Exercise directions:
Could you set down exactly the lines of the data below, starting at the one that holds "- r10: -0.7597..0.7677" and ending at the one that holds "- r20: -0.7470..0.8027", both included, and only those?
# # # #
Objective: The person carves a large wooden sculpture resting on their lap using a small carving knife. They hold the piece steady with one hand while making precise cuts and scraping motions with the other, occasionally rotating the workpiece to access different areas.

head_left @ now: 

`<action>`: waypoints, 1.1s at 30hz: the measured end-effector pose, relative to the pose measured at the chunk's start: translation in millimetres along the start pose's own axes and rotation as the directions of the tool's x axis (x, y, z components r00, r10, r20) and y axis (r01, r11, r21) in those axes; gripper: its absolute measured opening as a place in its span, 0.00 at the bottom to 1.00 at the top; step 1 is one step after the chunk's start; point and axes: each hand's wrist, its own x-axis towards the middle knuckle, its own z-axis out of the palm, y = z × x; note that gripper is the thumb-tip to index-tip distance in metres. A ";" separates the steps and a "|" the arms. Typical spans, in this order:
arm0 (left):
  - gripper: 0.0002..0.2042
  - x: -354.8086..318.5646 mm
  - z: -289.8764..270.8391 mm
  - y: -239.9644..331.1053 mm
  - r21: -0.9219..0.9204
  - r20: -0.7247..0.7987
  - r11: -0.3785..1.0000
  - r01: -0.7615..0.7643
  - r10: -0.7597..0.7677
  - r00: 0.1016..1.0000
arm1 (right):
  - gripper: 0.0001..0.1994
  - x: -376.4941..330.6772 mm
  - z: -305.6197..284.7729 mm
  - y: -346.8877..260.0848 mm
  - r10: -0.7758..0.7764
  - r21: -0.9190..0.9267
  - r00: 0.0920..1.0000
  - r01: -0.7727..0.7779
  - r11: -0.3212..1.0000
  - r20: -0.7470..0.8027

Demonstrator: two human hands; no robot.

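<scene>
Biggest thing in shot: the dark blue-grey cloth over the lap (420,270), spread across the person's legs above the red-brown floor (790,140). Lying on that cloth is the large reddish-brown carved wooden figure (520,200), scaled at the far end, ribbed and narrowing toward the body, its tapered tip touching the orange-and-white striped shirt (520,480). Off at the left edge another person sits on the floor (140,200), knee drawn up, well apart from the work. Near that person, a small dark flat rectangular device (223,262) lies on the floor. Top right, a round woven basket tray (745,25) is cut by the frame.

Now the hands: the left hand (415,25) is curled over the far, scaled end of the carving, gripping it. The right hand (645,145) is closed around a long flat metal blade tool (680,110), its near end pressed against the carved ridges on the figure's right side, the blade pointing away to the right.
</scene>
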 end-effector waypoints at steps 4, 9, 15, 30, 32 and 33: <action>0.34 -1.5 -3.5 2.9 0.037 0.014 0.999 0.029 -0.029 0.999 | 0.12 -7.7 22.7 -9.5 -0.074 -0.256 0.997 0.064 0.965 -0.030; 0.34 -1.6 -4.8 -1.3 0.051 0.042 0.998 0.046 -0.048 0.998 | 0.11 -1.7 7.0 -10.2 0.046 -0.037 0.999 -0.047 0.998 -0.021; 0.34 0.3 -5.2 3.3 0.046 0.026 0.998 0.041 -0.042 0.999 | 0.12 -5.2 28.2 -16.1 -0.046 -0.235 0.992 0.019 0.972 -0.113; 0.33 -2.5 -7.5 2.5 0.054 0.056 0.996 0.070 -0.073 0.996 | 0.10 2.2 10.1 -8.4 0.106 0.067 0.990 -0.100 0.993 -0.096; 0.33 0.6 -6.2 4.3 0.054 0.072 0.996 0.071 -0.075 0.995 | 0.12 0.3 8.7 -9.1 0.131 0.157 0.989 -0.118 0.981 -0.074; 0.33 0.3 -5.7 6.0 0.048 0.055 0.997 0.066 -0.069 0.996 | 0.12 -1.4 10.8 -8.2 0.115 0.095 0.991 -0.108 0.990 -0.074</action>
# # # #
Result for this exercise:
  - r10: -0.7597..0.7677
  - r00: 0.1016..1.0000
arm1 (right):
  - gripper: 0.0001..0.1994
  - x: -376.4941..330.6772 mm
  - z: -305.6197..284.7729 mm
  - y: -346.8877..260.0848 mm
  - r10: -0.7758..0.7764
  - r21: -0.9190..0.9267
  - r00: 0.0920..1.0000
  - r01: -0.7727..0.7779
  - r11: -0.3212..1.0000
  - r20: -0.7470..0.8027

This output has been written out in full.